First, through the dismantling inspection of a battery having a conventional problem, it can be confirmed that damage or breakage of a separator or an electrode plate during a round bar collision occurs in the axial direction of the round bar, that is, in the transverse direction of the separator. At this time, the force acting on the breakage of the separator may be determined by the compressive force between the pole plates and the impact force acting in the longitudinal direction of the separator, which is the longitudinal direction of the battery.

Based on these judgments, a commercially available separator with various characteristics as the first comparative group was applied to a cylindrical lithium ion secondary battery of a conventional type, and a round bar crash test resulted in lateral failure and breakage of the separator. It can be confirmed that it has a correlation with elongation and sticking strength.

Table 2 below shows the puncture strength, longitudinal tensile strength, and longitudinal elongation of each of the comparative separator types of the first comparative group put into the battery used in the experiment, and Table 3 shows the batteries adopting each comparative separator type. The results of the round bar collision test are shown as the number of test subjects corresponding to each level of Table 1. However, different LOT classification means different process conditions, so it is difficult to compare the separators in different LOT, but the relative comparison is meaningful because two or more separators are included in each LOT. . Note is the determination of whether the test can be passed. In the development, levels L1 and L2 are able to pass the normal round impact test, and above L3 are rejected levels.
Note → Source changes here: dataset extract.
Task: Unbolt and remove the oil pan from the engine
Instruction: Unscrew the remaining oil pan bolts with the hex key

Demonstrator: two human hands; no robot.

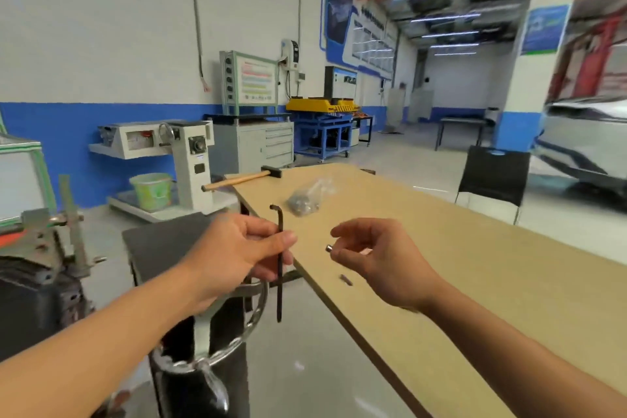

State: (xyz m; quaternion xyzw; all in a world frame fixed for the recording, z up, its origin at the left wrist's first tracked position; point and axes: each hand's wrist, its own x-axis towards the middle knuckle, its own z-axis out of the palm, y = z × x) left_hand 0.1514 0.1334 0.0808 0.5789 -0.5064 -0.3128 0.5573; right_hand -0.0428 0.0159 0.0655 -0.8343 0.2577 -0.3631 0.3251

Type / characteristic Sting strength (gf) Longitudinal tensile strength (kgf / cm ² ) Longitudinal Elongation (%) T1 397 157 526 T2 341 208 372 T3 460 1200 280 T4 610 1400 90 T5 620 1500 225

LOT classification Separator Type L1 number L2 number L3 number L4 number L5 number Remarks One T1 0 3 0 One 6 FAIL T5 10 0 0 0 0 PASS 2 T3 5 5 0 0 0 PASS T4 8 2 0 0 0 PASS 3 T3 20 0 0 0 0 PASS T4 20 0 0 0 0 PASS T2 6 0 0 0 2 FAIL 4 T3 10 0 0 0 0 PASS T5 10 0 0 0 0 PASS 5 T3 10 0 0 0 0 PASS T5 10 0 0 0 0 PASS

In the above table, the separators T1 and T2 of the first comparative group are difficult to adopt because they do not pass the round bar collision test criteria, while the T3 type passes the test criteria, but passes the round bar collision test in the wearing inspection stage during mass production. There are cases where it is not possible to do so, which seems to require improvement. Therefore, it can be seen from the comparative example that the strength of the separator for passing the round bar collision test must be greater than at least 1200 kgf / cm, for example, about 1400 kgf / cm ² . On the other hand, in the case of the T3 type, it can be seen that the prick strength is lower than the T4 and T5 types, so the prick strength should be 600gf or more.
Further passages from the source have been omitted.